Dreaming of a New Semester

By Michael Bérubé, Paterno Professor in English Literature and Science, Technology, and Society, Pennsylvania State University


I realized why professors have anxiety dreams at the start of the academic year: teaching is really hard to do. If you’re doing it in classes of fifteen and forty students, as I am, you’re teaching in a setting where the students will find out not only what you think about x and y but also what you are like in some strange and intimate way. They’ll get a sense of how thoroughly you prepare, of course, but, even more, they’ll see how you respond to the unexpected—to the savvy young woman who wants to know whether you’re using the term “postcolonial” in a cultural or economic sense, to the curious junior who wonders aloud why Don DeLillo gave the name Simeon Biggs to a snappish African American character in Underworld. For such moments, you simply can’t prepare—except by accumulating years upon years of teaching experience and weathering night upon night of anxiety dreams.
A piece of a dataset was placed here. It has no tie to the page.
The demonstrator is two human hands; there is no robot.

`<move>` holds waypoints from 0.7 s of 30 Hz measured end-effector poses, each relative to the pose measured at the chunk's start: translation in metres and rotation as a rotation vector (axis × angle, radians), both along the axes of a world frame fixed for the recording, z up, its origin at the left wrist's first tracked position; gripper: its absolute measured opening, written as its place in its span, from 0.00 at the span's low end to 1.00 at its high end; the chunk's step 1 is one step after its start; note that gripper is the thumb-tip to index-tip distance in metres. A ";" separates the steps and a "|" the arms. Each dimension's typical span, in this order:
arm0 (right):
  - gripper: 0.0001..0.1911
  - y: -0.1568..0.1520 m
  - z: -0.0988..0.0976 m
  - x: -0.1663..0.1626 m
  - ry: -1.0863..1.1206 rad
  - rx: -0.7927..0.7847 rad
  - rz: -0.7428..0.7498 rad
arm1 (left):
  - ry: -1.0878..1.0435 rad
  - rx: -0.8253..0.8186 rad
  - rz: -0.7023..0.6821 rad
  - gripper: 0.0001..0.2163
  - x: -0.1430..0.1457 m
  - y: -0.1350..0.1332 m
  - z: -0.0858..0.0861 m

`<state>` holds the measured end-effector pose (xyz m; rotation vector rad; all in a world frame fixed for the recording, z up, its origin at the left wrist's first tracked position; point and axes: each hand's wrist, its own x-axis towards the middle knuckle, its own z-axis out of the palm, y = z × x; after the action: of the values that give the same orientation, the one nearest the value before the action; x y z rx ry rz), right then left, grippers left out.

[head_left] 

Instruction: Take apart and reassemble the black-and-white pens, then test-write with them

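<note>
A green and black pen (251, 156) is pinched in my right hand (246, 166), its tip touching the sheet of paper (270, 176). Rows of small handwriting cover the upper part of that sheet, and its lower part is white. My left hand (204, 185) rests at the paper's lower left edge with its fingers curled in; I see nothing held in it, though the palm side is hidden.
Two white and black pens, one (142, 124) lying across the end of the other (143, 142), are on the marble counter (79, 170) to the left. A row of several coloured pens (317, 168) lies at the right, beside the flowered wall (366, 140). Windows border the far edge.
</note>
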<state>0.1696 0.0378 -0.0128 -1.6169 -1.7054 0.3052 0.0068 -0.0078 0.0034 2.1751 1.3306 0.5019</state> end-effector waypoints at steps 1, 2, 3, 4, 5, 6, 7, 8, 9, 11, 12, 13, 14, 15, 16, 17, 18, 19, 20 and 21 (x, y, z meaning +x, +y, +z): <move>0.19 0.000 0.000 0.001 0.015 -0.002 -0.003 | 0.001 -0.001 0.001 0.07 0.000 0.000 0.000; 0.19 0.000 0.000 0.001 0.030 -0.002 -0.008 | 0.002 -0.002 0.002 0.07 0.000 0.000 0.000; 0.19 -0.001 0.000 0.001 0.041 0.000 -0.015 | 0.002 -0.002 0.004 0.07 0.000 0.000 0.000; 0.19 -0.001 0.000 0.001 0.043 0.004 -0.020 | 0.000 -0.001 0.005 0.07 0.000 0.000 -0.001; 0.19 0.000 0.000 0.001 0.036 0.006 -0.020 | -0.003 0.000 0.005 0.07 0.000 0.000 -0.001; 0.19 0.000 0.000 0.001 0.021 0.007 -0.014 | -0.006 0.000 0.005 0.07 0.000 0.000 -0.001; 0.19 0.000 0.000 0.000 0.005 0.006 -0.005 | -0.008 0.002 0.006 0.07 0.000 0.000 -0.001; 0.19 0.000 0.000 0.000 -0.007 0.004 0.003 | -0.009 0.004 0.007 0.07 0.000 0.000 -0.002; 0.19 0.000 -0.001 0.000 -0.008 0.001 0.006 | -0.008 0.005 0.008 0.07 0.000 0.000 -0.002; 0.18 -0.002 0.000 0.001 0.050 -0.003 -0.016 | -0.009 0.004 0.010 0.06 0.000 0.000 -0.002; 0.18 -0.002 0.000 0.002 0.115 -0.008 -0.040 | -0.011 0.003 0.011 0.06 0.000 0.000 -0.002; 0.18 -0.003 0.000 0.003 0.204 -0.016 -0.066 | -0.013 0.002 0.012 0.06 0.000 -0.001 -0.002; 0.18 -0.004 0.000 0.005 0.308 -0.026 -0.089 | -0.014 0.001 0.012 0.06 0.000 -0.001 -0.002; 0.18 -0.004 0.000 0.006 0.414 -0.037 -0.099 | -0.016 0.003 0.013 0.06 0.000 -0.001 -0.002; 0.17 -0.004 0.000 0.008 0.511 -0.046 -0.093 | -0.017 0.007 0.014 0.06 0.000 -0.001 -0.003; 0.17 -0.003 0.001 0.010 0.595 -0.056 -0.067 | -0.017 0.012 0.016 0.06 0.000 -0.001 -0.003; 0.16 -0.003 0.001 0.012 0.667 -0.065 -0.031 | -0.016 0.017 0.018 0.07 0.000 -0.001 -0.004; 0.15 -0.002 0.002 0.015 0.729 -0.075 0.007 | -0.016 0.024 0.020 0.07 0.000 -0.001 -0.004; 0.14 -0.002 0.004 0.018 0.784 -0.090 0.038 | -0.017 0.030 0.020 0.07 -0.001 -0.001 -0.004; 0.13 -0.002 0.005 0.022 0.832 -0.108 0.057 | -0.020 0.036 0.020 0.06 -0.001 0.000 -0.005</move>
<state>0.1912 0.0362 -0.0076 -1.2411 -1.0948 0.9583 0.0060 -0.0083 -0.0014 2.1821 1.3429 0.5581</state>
Because on that first day of class, truly anything can happen: your students aren’t going to love you just because your last three semesters went well, and it’s a fair bet that none of your undergraduates (and almost none of your graduate students) will have come back from the summer freshly impressed by how deftly you handled that ludicrously unfair book review in the June issue of Crank Quarterly. Amazingly, none of your students will arrive on the first day having heard anything you’ve said to other students over the past twenty years; amazingly, you’ll have to make a first impression all over again, for the twenty-first time.

If it’s a course you’ve never taught before, you may wind up rewriting or scrapping the syllabus in midstream; if it’s a course in a fairly new area of study, you’ll have no idea what kind of knowledge base to expect from your students. And, of course, if the window ledges are seven feet high in Zzyzzych 304, how will anyone be able to close the windows when the motorcycle gangs roar by?

Buddhists speak of learning to see the world with “beginner’s mind,” and that’s precisely what you have to do every semester: begin again, from scratch, knowing that anything can happen—seeing those ten, or fifty, or even five hundred students, like the two thousand students you’ve seen before, with beginner’s mind. Our anxiety dreams, surely, are the index of our secret fears of failure and inadequacy. But they are also the measure of how very difficult it is—and how very exhilarating—to begin each semester with beginner’s mind.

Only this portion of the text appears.